▸ AIM OF THE EXERCISE:
Starting with the first line, output the data exactly, through to the last line.

▸ DATA EXCERPT:

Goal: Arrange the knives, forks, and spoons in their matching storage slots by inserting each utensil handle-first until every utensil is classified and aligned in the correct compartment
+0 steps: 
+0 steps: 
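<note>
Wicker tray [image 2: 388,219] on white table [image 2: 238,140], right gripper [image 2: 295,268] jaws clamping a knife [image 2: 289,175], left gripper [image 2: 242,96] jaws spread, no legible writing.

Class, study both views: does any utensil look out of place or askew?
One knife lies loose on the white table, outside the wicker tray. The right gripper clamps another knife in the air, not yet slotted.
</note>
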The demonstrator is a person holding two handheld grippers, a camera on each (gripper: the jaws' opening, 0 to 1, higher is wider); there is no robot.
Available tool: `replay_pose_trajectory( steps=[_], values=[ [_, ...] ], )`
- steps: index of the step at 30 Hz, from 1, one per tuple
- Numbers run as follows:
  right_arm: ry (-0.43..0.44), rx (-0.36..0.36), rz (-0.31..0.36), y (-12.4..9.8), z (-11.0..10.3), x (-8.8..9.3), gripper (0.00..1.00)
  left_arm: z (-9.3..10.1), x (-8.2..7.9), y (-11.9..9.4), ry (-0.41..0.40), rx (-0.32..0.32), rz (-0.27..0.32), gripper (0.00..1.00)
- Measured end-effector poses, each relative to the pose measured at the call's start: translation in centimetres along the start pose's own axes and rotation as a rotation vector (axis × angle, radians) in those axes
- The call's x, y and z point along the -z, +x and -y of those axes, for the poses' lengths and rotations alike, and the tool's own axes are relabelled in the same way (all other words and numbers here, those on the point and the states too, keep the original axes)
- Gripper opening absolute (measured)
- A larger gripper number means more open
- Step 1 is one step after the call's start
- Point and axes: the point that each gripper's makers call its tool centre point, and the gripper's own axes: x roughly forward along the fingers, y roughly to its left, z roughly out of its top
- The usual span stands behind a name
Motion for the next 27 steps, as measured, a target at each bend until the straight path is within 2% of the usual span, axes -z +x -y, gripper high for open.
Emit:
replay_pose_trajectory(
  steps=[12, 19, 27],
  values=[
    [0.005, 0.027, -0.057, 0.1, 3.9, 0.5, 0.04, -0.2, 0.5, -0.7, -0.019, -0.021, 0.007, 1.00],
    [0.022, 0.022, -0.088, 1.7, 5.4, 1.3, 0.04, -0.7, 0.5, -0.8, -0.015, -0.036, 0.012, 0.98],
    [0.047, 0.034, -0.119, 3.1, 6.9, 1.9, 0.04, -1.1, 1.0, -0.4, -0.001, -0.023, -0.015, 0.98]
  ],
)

▸ EXPECTED ANSWER:
Goal: Arrange the knives, forks, and spoons in their matching storage slots by inserting each utensil handle-first until every utensil is classified and aligned in the correct compartment
+0 steps: 
+0 steps: 
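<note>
Wicker tray [image 2: 388,219] on white table [image 2: 238,140], right gripper [image 2: 295,268] jaws clamping a knife [image 2: 289,175], left gripper [image 2: 242,96] jaws spread, no legible writing.

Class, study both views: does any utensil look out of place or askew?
One knife lies loose on the white table, outside the wicker tray. The right gripper clamps another knife in the air, not yet slotted.
</note>
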The demonstrator is a person holding two handheld grippers, a camera on each (gripper: the jaws' opening, 0 to 1, higher is wider); there is no robot.
Available tool: `replay_pose_trajectory( steps=[_], values=[ [_, ...] ], )`
- steps: index of the step at 30 Hz, from 1, one per tuple
- Numbers run as follows:
  right_arm: ry (-0.43..0.44), rx (-0.36..0.36), rz (-0.31..0.36), y (-12.4..9.8), z (-11.0..10.3), x (-8.8..9.3), gripper (0.00..1.00)
  left_arm: z (-9.3..10.1), x (-8.2..7.9), y (-11.9..9.4), ry (-0.41..0.40), rx (-0.32..0.32), rz (-0.27..0.32), gripper (0.00..1.00)
- Measured end-effector poses, each relative to the pose measured at the call's start: translation in centimetres along the start pose's own axes and rotation as a rotation vector (axis × angle, radians) in those axes
- The call's x, y and z point along the -z, +x and -y of those axes, for the poses' lengths and rotations alike, and the tool's own axes are relabelled in the same way (all other words and numbers here, those on the point and the states too, keep the original axes)
- Gripper opening absolute (measured)
- A larger gripper number means more open
- Step 1 is one step after the call's start
- Point and axes: the point that each gripper's makers call its tool centre point, and the gripper's own axes: x roughly forward along the fingers, y roughly to its left, z roughly out of its top
- The usual span stands behind a name
Motion for the next 27 steps, as measured, a target at each bend until the straight path is within 2% of the usual span, axes -z +x -y, gripper high for open.
Emit:
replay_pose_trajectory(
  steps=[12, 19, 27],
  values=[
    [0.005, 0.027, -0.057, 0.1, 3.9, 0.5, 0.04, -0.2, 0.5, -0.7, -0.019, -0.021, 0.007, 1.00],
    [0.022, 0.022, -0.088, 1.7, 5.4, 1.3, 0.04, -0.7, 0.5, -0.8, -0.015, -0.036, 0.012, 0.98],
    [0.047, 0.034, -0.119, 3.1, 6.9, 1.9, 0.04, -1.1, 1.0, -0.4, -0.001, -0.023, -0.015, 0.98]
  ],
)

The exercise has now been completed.